/repo-data-getter

Collects stats and information from GitHub repos.

Primary LanguagePHP

GitHub Repo Stats

This library collects statistics and information from GitHub repos. The scripts here are meant to be run on a regular cron job and will store each run in a CSV file.

Requirements

  • PHP 7.1 or later in the terminal
  • Composer

Getting Started

Make sure you have the right PHP version installed in the terminal:

$ php -v
# PHP 7.1.33 (cli)

Install dependencies:

$ composer install

Set up your .env with a GitHub token, CodeCov token, and URL or file path to the CSV containing the repos to get:

GITHUB_READ_TOKEN="GitHub token with read access"
CODECOV_READ_TOKEN="CodeCov token with read access"
REPO_CSV_URL="URL to repo CSV"
OUTPUT_CSV_DIR="Path to local output directory"

The GitHub token user will need to have push access to get traffic data (more information). This token is not technically required but is necessary if you're pulling many repos, need access to private/internal repos, or want to include traffic data.

The repo CSV should be just a simple 1-column list of repo names, including the organization. An example could be:

joshcanhelp/wordpress-to-markdown
joshcanhelp/wordpress-to-11ty
joshcanhelp/instaday

You can also use a Google Sheet here by going to File > Publish to the web > Link > CSV and adding that link. Make sure the the CSV being published is only a single column of valid repos.
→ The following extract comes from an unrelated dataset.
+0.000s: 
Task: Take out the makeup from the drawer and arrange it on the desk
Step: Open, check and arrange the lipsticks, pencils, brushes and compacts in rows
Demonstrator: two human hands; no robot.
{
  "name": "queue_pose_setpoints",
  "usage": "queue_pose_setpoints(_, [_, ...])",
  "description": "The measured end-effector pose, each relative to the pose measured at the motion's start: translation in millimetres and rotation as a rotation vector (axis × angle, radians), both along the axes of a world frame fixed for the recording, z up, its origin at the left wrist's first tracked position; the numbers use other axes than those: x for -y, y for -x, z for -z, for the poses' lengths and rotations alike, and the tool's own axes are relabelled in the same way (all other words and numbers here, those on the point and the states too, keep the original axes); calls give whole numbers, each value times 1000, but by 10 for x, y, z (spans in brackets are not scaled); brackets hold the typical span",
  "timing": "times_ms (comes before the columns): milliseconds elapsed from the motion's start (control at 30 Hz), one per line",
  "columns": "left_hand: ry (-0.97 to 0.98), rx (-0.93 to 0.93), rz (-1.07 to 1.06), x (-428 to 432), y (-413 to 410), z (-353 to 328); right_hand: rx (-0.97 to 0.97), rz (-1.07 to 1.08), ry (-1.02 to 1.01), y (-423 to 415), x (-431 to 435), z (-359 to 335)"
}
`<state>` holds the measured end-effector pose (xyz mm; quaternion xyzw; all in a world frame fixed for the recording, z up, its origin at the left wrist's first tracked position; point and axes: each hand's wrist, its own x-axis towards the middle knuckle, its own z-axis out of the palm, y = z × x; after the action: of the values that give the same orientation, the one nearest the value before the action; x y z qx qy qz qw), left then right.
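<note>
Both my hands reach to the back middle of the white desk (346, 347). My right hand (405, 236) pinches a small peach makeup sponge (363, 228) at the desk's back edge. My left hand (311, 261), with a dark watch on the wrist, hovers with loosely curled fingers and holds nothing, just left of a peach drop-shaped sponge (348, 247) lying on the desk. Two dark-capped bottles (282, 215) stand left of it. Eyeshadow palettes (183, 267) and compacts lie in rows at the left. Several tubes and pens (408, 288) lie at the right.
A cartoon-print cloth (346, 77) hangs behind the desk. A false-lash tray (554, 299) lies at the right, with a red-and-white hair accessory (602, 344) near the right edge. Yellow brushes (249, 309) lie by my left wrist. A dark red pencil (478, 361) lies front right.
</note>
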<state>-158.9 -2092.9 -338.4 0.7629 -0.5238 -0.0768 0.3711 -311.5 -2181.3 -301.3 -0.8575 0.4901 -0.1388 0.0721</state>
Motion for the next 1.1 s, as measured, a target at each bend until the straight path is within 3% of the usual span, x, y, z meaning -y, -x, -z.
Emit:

Any value without "/" will be skipped.

The OUTPUT_CSV_DIR should be a path to an existing directly where the generated files will be saved.

Running scripts

Once the above is complete, you can run the run.php to generate the stats and information CSVs:

$ php scripts/run.php

You can also run the org.php with an org name after to get all public repos:

$ php scripts/org.php ObstacleParty
# ✅ Getting repos for ObstacleParty
# ✅ Processing 2 public repos for ObstacleParty